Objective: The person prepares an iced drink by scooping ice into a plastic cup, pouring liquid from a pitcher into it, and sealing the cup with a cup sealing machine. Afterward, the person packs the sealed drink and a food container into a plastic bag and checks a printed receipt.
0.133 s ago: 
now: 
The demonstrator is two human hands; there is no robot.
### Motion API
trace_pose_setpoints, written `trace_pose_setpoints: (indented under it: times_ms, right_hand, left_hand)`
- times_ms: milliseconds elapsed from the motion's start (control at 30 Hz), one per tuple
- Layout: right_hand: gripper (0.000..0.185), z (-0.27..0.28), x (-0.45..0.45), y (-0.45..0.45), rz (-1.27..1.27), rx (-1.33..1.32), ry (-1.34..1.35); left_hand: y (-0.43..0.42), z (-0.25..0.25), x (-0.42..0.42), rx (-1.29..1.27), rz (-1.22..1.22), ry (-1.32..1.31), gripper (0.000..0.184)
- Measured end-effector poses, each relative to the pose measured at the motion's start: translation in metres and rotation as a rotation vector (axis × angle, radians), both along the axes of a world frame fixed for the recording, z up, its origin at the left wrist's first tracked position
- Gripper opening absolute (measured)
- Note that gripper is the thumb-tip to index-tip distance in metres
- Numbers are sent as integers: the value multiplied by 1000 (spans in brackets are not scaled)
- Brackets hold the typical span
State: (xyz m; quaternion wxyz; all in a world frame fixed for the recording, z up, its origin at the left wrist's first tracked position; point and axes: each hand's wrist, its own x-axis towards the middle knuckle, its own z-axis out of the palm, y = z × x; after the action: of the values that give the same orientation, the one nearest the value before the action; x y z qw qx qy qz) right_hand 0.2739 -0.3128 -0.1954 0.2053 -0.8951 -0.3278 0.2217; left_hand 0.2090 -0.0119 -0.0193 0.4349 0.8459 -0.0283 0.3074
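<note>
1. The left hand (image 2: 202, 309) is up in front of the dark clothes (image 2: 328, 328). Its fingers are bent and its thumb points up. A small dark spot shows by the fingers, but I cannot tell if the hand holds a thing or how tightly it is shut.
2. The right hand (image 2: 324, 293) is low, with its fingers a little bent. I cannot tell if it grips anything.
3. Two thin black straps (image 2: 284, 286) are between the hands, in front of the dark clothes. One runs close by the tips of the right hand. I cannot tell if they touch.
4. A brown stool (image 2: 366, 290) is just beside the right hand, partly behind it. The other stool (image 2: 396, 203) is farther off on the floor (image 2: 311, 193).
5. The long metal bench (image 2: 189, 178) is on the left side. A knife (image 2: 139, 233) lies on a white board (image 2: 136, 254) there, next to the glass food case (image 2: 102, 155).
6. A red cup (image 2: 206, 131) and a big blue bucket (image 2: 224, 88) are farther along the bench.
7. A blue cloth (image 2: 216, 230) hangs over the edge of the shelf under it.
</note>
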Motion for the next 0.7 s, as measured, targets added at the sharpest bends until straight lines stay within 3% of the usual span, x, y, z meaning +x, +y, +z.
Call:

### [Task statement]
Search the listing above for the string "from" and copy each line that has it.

### [Completed exercise]
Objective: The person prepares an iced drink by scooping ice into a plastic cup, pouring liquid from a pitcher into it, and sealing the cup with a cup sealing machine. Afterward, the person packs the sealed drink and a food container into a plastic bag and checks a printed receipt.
- times_ms: milliseconds elapsed from the motion's start (control at 30 Hz), one per tuple

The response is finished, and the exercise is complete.